─── GIVEN DATA

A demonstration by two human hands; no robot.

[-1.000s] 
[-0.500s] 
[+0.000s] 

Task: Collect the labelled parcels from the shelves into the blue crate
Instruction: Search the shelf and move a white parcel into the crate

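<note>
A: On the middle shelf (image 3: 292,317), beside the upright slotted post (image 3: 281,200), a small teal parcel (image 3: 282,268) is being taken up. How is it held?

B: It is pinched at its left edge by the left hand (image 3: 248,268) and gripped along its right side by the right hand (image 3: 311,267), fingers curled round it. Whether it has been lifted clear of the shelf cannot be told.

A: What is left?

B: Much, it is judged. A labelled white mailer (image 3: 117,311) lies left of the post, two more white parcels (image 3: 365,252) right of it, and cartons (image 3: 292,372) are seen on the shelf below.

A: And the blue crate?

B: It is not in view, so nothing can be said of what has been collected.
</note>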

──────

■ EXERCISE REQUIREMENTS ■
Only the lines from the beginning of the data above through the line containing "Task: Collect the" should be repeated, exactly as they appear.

■ ANSWER TO THE PROBLEM ■
A demonstration by two human hands; no robot.

[-1.000s] 
[-0.500s] 
[+0.000s] 

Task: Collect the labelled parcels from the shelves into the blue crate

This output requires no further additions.